Abstract
This article describes a simple all soft tissue technique for arthroscopic long head of the biceps tenodesis to the subscapularis tendon using posterior and anterior portals. The technique uses a PDS suture that assists in passing a braided suture through both the biceps tendon and the subscapularis to allow for the desired tenodesis. This technique is simple, safe, efficient, and less costly than other techniques.
Technique Video
Technique video demonstrating all arthroscopic soft tissue biceps tenodesis to the subscapularis using braided suture. A left shoulder is depicted in this video. In the lateral decubitus position, standard posterior and anterior portals are established. Viewing from the posterior portal, a diagnostic arthroscopy is performed. The biceps tendon is inspected for pathology. A 5.75-mm smooth cannula is inserted through the rotator interval. A suture-passing device is used to pierce the biceps tendon and a PDS suture is unloaded into the glenohumeral joint. Next, through the anterior cannula, a tissue-piercing device is penetrated through the subscapularis and the unloaded PDS suture in the joint is retrieved. Creating a loop with the PDS, a braided suture is strangulated in this loop and then shuttled through the biceps and subscapularis tendons. Electrocautery or a bovie is used to release the biceps tendon. The ends of the suture are tied using arthroscopic knots, and these ends are cut using an arthroscopic suture cutter. The tenodesis is confirmed with gentle range of motion of the joint.
Tendinopathy of the long head of the biceps (LHB) can be a cause of shoulder pain.1 Many patients can be treated successfully with conservative management such as anti-inflammatories and cortisone injections, but in some cases, surgical treatment is necessary based on the degree of pathology and/or failed conservative management. Surgical management generally consists of either performing an LHB tenotomy or tenodesis. Tenotomy, ideally for older and obese patients, avoids having to provide additional fixation of the tendon, but this technique is associated with increased risk for muscle cramping and decreased cosmesis.1 For the younger and more active patient, a tenodesis of the LHB reduces the risk of muscle cramping and improves cosmesis but necessitates additional steps to provide fixation of the LHB. The ideal technique for tenodesis is thoroughly debated, and the proceeding technique describes a simple and effective method for LHB tenodesis.
Surgical Technique
After a thorough physical examination, all patients undergo x-ray imaging of the affected shoulder as well as noncontrast magnetic resonance imaging to evaluate the LHB and any other concomitant shoulder pathology. Surgery is indicated in patients who have failed conservative management for greater than 6 months. This technique is ideally suited for older (>60 years old) and lower-demand patients, with an LHB that shows evidence of being unstable, subluxation, inflammation, or symptomatic SLAP lesions, and without concomitant subscapularis pathology.

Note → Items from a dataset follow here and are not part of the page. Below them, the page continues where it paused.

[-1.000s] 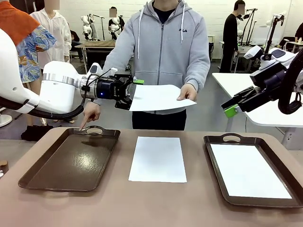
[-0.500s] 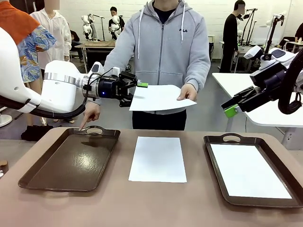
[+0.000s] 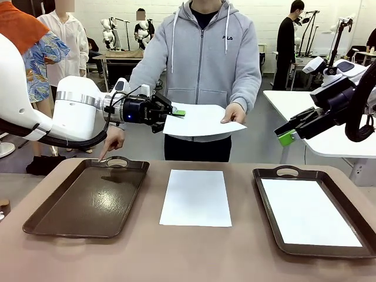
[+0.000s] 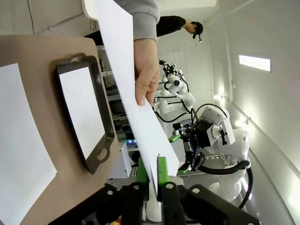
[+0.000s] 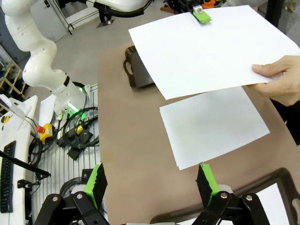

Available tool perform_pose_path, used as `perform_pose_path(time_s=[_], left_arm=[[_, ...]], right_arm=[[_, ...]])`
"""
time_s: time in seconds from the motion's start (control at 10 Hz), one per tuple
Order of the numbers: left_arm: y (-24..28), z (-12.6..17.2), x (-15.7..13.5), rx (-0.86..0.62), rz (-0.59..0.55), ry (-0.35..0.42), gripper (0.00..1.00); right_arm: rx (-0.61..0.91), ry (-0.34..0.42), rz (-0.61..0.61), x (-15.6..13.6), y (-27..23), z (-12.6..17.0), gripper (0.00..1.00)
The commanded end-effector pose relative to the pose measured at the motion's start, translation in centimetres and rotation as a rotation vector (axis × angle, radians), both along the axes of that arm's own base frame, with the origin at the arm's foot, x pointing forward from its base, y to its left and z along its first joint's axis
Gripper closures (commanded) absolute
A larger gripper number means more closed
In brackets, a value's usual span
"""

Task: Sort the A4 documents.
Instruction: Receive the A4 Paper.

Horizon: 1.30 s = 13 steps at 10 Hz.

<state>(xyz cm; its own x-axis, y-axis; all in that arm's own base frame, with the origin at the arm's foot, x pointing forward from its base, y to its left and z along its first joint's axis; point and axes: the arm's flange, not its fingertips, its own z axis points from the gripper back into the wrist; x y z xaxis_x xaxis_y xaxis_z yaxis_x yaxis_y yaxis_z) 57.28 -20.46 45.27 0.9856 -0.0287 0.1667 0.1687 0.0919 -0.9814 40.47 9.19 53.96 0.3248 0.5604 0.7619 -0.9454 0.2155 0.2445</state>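
**Front:** left gripper (image 3: 170, 113) pinching left edge of held sheet (image 3: 202, 120), which is up in air over far table edge. Person's hand (image 3: 233, 114) has opposite edge. Pointing hand (image 3: 111, 144) at left tray (image 3: 59, 226), so guessing that's the drop spot. Table sheet (image 3: 197, 197) flat between trays.

**Left wrist:** green pads (image 4: 161, 166) clamped on held sheet, bite looks shallow. Tip: wait for person's hand to let go, then pull slow and level, no yanking.

**Right wrist:** right gripper (image 5: 151, 185) wide open, holding nothing. Best kept clear.
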Motion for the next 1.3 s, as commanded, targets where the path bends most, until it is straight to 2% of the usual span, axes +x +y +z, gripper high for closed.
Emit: perform_pose_path(time_s=[0.0,0.6,1.2], left_arm=[[-0.20,0.08,0.40,-0.001,0.021,0.017,1.00],[0.48,0.27,0.04,-0.025,-0.017,0.011,1.00],[0.09,-0.02,0.05,0.002,0.005,0.008,1.00]], right_arm=[[-0.001,-0.005,0.005,-0.13,0.03,-0.12,0.00],[-0.001,-0.005,0.005,-0.13,0.03,-0.12,0.00],[-0.001,-0.005,0.005,-0.13,0.03,-0.12,0.00]])
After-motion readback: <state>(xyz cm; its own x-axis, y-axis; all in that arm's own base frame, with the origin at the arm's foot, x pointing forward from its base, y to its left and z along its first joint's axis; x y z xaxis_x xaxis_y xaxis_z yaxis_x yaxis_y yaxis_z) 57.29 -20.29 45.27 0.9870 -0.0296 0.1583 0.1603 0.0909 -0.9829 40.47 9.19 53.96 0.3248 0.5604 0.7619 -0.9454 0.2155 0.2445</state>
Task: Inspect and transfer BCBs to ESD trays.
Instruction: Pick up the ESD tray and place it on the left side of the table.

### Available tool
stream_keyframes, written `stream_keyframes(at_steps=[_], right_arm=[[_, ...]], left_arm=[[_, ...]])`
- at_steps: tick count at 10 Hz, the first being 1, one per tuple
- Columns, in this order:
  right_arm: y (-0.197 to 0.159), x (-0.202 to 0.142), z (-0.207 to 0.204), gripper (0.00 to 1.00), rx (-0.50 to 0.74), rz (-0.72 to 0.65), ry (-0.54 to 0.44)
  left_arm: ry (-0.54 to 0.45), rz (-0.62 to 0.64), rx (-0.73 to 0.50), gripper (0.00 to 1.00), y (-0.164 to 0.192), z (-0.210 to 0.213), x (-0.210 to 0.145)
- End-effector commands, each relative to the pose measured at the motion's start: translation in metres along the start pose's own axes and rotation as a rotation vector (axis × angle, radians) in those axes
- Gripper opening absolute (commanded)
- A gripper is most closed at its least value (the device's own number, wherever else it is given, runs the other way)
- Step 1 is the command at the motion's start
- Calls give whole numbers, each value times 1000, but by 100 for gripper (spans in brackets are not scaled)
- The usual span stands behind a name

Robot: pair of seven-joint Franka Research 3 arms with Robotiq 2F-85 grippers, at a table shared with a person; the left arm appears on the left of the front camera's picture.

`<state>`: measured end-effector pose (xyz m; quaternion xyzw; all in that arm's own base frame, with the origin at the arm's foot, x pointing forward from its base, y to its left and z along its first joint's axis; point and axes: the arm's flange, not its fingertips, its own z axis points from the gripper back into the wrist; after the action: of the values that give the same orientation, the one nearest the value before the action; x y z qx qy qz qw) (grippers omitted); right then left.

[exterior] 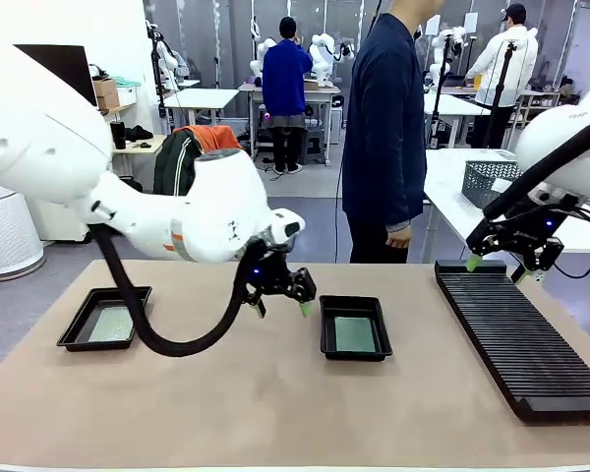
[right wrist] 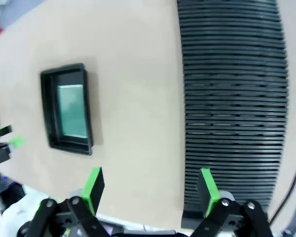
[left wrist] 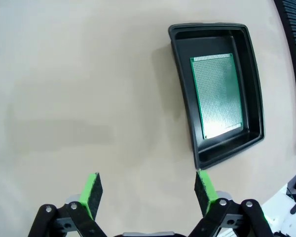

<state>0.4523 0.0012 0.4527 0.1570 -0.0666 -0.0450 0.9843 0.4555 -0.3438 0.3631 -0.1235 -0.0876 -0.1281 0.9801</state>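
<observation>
Left gripper (exterior: 283, 292): hangs above bare worktop just beside the middle tray (exterior: 355, 327), on its left; its jaws are spread with nothing between the green pads (left wrist: 92, 189). Probably parked there so the tray's contents lie open to its wrist camera.
Right gripper (exterior: 502, 258): hovers over the far end of the black slotted rack (exterior: 522, 329) along the worktop's right edge; jaws apart, holding nothing.
Middle tray: near the worktop's centre, a board (exterior: 354, 334) lying flat on its floor with a narrow black margin all round.
Left tray (exterior: 106, 319): near the worktop's left edge, a second board (exterior: 111, 324) flat inside it.
Boards: thin pale green rectangles; the left wrist view shows a fine dotted grid across the surface, a brighter green border and a glare patch at one end.
Rack: no board stands in the slots visible.
Judgement: both boards appear already transferred, and the arms seem to be standing clear.
Person (exterior: 384, 128): stands at the far edge, hand down, not reaching in.
</observation>
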Motion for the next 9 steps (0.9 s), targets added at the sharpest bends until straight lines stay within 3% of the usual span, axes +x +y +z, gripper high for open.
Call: stream_keyframes(at_steps=[1,4,5,9], right_arm=[[-18,1,-4,100,162,-2,40],[-41,-3,-21,100,277,-6,82],[-27,-4,-9,100,213,-4,52],[-27,-4,-9,100,213,-4,52]], left_arm=[[-15,-7,76,100,-25,-18,19],[-12,-15,127,100,-59,-39,34],[-1,-16,156,100,-70,-47,35],[39,59,258,100,-88,-78,47]])
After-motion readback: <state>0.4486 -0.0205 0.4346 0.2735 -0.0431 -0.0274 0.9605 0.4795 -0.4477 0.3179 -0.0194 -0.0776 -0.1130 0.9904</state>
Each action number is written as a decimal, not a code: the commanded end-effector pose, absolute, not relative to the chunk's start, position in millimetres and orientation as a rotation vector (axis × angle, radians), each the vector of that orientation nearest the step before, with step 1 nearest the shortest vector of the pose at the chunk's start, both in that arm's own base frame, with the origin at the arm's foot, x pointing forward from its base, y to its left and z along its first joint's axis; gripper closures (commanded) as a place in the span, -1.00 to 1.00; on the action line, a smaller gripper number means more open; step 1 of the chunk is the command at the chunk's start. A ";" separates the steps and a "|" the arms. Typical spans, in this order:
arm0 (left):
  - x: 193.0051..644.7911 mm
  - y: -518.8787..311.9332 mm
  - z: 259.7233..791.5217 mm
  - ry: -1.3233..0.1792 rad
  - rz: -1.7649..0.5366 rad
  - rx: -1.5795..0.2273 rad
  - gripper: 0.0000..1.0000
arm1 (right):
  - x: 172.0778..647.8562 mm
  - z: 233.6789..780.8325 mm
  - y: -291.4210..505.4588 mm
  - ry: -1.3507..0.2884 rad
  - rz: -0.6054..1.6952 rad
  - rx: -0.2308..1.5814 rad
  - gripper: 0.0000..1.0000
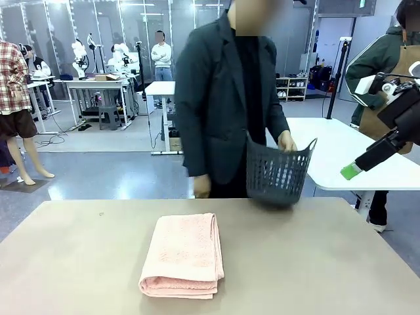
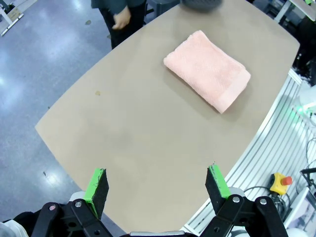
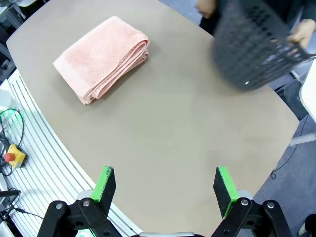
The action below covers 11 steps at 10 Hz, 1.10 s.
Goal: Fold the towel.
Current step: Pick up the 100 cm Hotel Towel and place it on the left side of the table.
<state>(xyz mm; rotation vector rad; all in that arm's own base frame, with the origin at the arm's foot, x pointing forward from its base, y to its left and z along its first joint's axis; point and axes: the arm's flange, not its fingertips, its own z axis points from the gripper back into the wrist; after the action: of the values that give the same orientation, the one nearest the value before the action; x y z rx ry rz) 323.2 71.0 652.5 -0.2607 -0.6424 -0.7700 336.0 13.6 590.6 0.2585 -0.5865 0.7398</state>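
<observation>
The towel [image 1: 184, 254] is salmon-pink and lies folded into a thick rectangle near the table's front middle. From the wrists it appears as the towel [image 2: 207, 69] and the towel [image 3: 101, 58], with stacked layers along one edge. My left gripper [image 2: 156, 185] hangs open high above the bare table, well away from the cloth. My right gripper [image 3: 165, 183] is open too, above the table's other side; one of its fingertips [image 1: 350, 171] shows at the right in the front view. Neither holds anything.
A person in a dark jacket stands at the far edge and holds a dark perforated basket [image 1: 278, 172] by its rim over the table's far side; it shows as the basket [image 3: 254, 47]. A white table [image 1: 341, 151] stands behind on the right.
</observation>
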 end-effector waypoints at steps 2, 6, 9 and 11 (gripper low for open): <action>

In the preoperative holding area, a standard ultrasound-guided interscalene regional nerve block is administered by trained anesthesiologists. The patient is placed in a lateral decubitus position with use of a peg board, and all bony prominences are well padded. Then, 7 lb of weight is applied to the arm using a pulley system that applies traction to the glenohumeral (GH) joint (Fig 1). The shoulder is prepped and draped in a sterile fashion. Prophylactic antibiotics are administered. Standard timeout is initiated. Bony surface landmarks are palpated and marked with a sterile marker. The posterior portal is defined by finding the soft spot between the infraspinatus and teres minor approximately 2 cm inferior and 2 cm medial to the posterolateral border of the acromion. A spinal needle is introduced into the joint, and the joint is insufflated with 20 cc of sterile irrigation fluid. The syringe is removed, and fluid flow back from the needle confirms appropriate placement into the GH joint. The needle is removed and a skin incision is made using an No. 11 blade, and then the arthroscopy trocar is introduced into the joint. A diagnostic arthroscopy is performed.
Fig 1.

The patient is placed in a lateral decubitus position on a peg board. The head and feet are labeled for orientation. All bony prominences are well padded. The left arm is attached to a pulley traction device and prepped and draped in the normal sterile fashion. The bony anatomic landmarks are marked as seen with the arrow.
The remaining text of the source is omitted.